### Your assignment
Count the lines in the entries below that include the word "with". Give nothing but the number.

Stored dataset items:
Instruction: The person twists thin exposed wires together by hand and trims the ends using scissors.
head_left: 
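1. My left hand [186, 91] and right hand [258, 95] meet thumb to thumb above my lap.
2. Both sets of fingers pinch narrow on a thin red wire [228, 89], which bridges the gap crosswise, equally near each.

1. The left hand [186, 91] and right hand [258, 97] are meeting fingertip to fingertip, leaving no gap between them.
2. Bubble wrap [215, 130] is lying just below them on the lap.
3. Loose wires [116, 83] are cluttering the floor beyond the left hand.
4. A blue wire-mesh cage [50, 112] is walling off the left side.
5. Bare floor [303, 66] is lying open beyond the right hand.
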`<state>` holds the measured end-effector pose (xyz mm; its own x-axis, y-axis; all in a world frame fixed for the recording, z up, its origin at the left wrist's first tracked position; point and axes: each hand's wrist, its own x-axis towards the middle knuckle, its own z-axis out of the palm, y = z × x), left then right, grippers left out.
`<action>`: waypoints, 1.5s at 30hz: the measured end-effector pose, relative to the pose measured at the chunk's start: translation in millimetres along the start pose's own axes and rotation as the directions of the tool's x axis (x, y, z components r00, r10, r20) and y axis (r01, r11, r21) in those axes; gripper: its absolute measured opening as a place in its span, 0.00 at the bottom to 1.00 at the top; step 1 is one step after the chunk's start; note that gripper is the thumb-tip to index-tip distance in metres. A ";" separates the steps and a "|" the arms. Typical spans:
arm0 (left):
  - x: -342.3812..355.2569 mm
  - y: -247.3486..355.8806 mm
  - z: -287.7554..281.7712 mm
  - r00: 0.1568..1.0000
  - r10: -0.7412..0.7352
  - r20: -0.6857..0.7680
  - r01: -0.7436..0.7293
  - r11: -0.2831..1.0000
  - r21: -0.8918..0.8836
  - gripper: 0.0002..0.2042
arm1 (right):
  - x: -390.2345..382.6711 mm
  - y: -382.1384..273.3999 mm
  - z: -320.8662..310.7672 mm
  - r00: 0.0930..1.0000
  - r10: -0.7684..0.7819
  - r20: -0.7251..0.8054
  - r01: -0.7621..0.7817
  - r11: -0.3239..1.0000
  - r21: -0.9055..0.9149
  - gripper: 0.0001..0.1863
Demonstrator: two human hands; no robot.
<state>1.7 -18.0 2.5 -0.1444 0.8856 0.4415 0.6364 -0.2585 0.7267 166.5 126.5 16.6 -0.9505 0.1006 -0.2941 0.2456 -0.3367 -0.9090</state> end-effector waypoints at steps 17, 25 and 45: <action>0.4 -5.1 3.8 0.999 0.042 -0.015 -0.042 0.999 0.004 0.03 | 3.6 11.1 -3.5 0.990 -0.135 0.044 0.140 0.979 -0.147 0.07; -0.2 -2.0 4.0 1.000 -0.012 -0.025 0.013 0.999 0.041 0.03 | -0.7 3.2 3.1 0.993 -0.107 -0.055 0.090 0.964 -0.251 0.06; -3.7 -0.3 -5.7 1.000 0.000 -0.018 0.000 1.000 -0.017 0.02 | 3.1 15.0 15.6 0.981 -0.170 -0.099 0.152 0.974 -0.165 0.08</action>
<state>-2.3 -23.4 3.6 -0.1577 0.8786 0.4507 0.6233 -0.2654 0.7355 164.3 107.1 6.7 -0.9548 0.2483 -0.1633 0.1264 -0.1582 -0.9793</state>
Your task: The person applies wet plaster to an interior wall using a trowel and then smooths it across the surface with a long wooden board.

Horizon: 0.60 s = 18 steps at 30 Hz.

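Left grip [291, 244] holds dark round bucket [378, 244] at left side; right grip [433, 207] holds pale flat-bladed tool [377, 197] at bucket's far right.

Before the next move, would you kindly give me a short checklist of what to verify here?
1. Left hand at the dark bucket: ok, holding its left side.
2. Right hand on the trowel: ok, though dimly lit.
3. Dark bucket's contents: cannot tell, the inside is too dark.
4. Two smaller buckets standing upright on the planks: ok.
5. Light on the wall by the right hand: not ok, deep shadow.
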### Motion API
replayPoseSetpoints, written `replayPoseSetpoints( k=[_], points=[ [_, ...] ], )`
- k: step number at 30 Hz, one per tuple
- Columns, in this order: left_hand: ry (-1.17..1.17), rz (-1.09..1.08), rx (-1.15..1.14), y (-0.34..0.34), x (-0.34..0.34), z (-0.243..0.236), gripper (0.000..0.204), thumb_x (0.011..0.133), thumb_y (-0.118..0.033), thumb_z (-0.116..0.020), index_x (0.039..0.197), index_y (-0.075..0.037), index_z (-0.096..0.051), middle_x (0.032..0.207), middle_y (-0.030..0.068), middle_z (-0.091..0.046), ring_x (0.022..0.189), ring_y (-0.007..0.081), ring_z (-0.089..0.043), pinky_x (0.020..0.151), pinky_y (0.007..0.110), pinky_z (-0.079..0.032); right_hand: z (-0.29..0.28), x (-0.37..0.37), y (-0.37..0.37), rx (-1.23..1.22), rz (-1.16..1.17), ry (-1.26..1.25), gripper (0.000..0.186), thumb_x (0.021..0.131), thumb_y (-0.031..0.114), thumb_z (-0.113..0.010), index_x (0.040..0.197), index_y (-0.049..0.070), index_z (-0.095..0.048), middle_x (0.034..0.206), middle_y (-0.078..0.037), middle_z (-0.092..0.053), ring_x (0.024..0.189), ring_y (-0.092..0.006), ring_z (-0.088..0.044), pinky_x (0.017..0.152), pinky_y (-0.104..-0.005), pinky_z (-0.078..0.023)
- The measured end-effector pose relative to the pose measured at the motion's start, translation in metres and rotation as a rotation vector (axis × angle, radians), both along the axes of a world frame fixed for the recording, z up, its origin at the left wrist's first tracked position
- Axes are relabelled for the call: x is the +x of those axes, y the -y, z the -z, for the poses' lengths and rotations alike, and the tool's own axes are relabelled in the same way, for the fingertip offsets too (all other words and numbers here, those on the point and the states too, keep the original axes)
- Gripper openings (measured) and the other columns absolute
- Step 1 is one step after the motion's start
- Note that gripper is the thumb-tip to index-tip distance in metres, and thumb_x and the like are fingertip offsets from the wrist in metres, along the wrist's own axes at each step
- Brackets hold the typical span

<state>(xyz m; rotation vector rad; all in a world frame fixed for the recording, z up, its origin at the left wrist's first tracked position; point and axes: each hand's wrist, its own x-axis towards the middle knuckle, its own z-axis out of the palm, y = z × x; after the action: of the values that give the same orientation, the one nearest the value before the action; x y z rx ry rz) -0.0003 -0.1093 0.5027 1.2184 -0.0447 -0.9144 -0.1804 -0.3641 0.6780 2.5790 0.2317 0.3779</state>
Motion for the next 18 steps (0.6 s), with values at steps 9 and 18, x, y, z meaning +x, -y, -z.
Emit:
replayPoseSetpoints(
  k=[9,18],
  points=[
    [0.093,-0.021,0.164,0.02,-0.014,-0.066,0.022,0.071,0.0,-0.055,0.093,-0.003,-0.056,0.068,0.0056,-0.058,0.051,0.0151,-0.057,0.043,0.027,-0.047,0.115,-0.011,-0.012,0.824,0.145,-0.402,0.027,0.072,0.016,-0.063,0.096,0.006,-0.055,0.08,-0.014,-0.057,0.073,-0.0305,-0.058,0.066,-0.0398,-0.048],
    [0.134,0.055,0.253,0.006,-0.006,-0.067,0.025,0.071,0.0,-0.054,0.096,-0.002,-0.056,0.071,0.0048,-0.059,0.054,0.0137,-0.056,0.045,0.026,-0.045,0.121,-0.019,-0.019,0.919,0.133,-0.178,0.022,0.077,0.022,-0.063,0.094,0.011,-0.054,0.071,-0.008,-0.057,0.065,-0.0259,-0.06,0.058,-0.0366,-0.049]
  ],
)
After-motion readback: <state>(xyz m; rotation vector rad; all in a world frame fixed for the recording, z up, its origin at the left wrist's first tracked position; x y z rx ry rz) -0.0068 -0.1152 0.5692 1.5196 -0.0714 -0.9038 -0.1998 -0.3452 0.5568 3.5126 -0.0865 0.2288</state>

### Your response
2